An onion’s scent is to this dieter’s abode as poorly applied polish is to a fingernail.
Alright — possibly a stretch…but go with me on this one.
Whenever I’m back on the dieting wagon, I tend to do a lot of vegetable-roasting in the oven. Asparagus, zucchini and, yes, onions. We dieting-folk (particularly those of us playing by Nutrisystem’s rules) are pretty much allowed to eat as much of these things as we want, without feeling guilty and seeing it reflected the next day on a) the scale or b) in the waistband of my pants. While I can eat others, these are my favorite veggies.
The catch is that…well, one of them’s an onion. When not fully cooked, it can be a pretty foul delicacy.
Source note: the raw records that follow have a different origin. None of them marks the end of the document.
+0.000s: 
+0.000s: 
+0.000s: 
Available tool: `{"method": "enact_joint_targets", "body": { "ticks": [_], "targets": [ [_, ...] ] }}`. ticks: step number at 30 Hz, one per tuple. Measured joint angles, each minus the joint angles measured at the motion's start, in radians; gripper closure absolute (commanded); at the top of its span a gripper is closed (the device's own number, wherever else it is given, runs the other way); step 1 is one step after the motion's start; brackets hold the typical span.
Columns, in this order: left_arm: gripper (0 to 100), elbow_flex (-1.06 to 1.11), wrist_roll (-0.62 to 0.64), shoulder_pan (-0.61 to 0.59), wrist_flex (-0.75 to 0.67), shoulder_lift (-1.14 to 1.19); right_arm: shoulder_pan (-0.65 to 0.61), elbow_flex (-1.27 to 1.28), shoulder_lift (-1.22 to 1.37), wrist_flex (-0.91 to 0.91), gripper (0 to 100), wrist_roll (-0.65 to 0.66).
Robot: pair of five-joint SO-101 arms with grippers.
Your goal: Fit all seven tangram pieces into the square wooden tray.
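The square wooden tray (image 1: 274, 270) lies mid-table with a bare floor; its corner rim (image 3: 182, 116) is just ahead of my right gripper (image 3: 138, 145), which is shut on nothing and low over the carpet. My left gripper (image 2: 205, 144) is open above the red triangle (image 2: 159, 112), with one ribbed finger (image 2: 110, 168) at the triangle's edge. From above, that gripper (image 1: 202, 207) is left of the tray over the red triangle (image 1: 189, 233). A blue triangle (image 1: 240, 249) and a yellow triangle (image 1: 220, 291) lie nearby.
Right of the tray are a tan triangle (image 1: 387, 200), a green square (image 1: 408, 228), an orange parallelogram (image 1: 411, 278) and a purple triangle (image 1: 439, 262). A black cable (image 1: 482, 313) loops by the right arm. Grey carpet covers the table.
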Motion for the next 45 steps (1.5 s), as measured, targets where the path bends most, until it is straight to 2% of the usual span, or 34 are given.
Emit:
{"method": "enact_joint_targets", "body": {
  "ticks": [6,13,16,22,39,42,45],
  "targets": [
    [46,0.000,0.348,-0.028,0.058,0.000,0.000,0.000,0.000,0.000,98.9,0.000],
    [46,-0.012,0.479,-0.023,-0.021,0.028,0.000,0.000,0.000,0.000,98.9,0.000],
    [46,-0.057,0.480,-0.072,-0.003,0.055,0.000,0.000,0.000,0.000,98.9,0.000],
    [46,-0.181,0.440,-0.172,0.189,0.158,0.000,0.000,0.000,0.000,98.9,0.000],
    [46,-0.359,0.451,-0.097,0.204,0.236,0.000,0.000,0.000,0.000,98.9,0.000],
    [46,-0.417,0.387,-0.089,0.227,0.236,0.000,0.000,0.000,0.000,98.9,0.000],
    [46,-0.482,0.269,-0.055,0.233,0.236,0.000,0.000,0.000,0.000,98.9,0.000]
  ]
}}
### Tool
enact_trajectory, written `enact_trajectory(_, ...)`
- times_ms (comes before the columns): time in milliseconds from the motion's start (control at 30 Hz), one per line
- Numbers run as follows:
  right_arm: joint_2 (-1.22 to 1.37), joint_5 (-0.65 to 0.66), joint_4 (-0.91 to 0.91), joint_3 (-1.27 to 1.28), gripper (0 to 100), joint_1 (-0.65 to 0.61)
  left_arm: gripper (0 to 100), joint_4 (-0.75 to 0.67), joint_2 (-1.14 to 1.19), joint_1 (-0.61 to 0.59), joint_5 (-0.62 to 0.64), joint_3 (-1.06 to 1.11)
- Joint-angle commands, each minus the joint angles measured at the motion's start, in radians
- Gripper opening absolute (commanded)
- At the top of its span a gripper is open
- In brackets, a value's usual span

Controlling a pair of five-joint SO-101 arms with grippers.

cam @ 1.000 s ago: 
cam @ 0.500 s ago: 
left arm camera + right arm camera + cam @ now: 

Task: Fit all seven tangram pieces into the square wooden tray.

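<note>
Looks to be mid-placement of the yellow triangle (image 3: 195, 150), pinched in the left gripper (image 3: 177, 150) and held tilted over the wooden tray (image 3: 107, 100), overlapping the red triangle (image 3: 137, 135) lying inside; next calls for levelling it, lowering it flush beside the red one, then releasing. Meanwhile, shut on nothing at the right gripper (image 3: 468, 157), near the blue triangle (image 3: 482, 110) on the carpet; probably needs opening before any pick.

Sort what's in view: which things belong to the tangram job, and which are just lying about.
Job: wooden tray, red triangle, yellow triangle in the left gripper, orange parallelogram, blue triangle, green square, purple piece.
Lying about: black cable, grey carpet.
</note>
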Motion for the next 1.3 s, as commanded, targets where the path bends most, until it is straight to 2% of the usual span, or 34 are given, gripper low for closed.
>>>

I roast other things like carrots, tomatoes, yellow bell peppers, the occasional sweet potato, eggplant, kale, mushrooms — even apples and pears. But roasting an onion is one of my favorites.
The problem is that whenever I specifically roast an onion, which I adore, the house reeks of caramelized oniony goodness for days. I opened windows, opened the back door, opened the patio doors, and nothing really helped with airing the place out like I hoped it would.
I roasted one on Friday night, and come Sunday evening I could still smell it. What’d I do? Nope, couldn’t wait a few more days for the lingering smell to depart. I decided I really wanted another onion tonight, as well as some mushroom-action all up in it. I wondered if it would be less stinky if I caramelized it on top of the stove in a big skillet with glass lid.
Nope. In fact, it was probably stinkier. But the concoction was really delicious atop my tasty Nutrisystem burger (oxymoron?).
Since the Friday night onion stench wasn’t fully gone, I got to wondering in the midst of my roasting: if I do up another onion, will the stench permeate the fabrics, carpeting and every inch of the house that much more since the original aroma hadn’t yet peaced out?
I pictured a fingernail that had a few coats of polish on it, each layer applied before the previous coat was fully dry. If this has ever happened to you, you know how it gets an icky, messy look. Negative points if it also forms little air bubbles that dry as your polish does.
Anyway, such is the air in the casa right now. It’s thick, it’s unattractive and I wish I could start over.
Maybe a fingernail wasn’t the best thing to compare onion stink to. My point is that when something is at once both sweet and pungent, and when it lingers for as long as onion-stink does, one can’t help but wonder if there’s a layering effect that makes the smell that much more difficult to get rid of.
Probably not. But I’m not going to lie — I intentionally didn’t bring my dry cleaning inside tonight because, since I picked it up to have in time for some work travel up to SF on Wednesday, I didn’t want to smell like a ripe, caramelized onion for the first time I meet my clients.
Yes, we’re breaking bread over lunch and, yes, I probably could pass off my funk as either airplane-odor or taxi scent. But knowing that I won’t have to is key in this case.
Tonight I (and others, I’m sure) am thankful that I don’t also incorporate a garlic clove into my onion mess. I’m thankful it’s just the onion and mushrooms cohabitating like two stinky hippies. I’m thankful that I don’t have a roommate other than the cat (who, granted, retreats from the kitchen and stays a safe distance away when said onion roasting is occurring), because if I did, I’d surely have to find another equally-delicious-yet-less-stinky veggie to fill up on.
Such is the delicious curse of the onion.